Algorithm portfolios for logistics optimization considering stochastic demands and mobility allowance
Introduction
There are several NP hard problems in the areas of graph theory, scheduling and coding theory for which a computationally efficient solution has not been found or shown to be non-existent (Stinson, 1987). This uncharacteristic behaviour is due to the stochastic nature of problem, its size and complexity. Further, the nonlinear characteristics of the objective function of NP hard problems also contribute to an increase in computational complexity. Common examples of non-deterministic engineering problems with uncertainties include vehicle routing problems with stochastic demands (VRPSDs) (Moghaddama et al., 2012, Goodson et al., 2012, Yang et al., 2000), inventory routing problems (Shukla et al., 2012, Agghezzaf et al., 2006), travelling salesman problem (TSP) of varying size (De Berg, 2005), and lot-sizing problems with stochastic demands (Raa, 2005). This paper focuses on developing a decision support methodology for resolving varying instances of the VRPSD problem in a computationally efficient way. Next, we briefly discuss the VRPSDs followed by the need for algorithm portfolios and relevant literature.

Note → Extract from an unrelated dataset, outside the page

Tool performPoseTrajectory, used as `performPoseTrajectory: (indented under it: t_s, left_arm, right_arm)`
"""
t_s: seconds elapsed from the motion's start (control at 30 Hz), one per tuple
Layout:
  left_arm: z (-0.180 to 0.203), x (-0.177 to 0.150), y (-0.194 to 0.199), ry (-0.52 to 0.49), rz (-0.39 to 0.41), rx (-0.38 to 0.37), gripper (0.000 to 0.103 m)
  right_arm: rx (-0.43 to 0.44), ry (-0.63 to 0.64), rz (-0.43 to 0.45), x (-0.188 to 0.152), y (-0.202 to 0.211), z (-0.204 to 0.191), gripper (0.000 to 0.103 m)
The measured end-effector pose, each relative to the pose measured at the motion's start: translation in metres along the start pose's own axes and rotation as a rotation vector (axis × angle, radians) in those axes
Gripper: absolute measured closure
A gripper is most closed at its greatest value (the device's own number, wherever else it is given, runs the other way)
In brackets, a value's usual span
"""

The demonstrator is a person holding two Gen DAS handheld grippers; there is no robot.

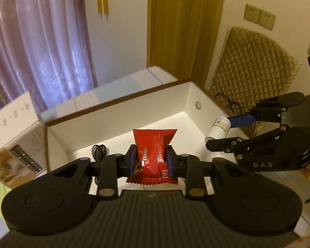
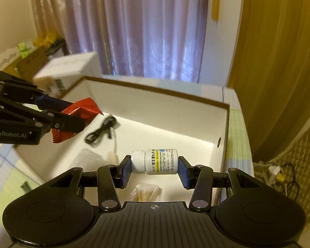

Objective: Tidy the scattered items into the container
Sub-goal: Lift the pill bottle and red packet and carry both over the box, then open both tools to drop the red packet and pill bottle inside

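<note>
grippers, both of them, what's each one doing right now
Left gripper: closed on the crinkled red foil snack packet, above the white open box.
Right gripper: closed on the small white plastic pill bottle, held sideways over the box.

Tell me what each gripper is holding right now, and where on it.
Left gripper: red snack packet, pinched across its lower half. Right gripper: white pill bottle, lying sideways, clamped end to end, cap and base.
</note>
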State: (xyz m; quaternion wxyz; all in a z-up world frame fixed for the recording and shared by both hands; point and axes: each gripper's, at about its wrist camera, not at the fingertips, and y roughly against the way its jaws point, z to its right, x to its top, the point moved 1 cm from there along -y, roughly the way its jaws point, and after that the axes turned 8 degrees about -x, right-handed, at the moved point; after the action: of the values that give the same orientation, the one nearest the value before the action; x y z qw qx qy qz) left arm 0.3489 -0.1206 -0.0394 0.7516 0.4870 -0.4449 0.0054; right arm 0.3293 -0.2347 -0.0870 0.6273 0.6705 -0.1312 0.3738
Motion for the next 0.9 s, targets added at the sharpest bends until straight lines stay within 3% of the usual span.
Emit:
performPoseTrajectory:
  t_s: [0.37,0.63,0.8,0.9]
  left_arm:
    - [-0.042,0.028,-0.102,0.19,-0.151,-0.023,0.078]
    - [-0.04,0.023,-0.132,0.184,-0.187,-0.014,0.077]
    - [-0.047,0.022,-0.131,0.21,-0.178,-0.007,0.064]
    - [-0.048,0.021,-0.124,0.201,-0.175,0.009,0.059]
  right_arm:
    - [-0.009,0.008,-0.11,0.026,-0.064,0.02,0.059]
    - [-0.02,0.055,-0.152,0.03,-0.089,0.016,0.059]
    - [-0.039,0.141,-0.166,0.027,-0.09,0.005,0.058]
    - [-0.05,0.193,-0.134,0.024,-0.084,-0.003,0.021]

The Vehicle Routing Problem (VRP) deals with the transportation of goods and services between geographically dispersed cities or customer locations by means of a fleet of vehicles. Solution to such a problem means determining the best set of possible vehicle routes, servicing all customers and optimising related constraints such as vehicles capacity, time windows, driver’s maximum working time, etc. VRPs are of major focus in supply-chain systems today, and they are becoming increasingly complex and challenging. For this reason, it has attracted various researchers to develop routing models that are more dynamic, stochastic, and incorporate all constraints, thereby enhancing the computational complexity associated with the objective function.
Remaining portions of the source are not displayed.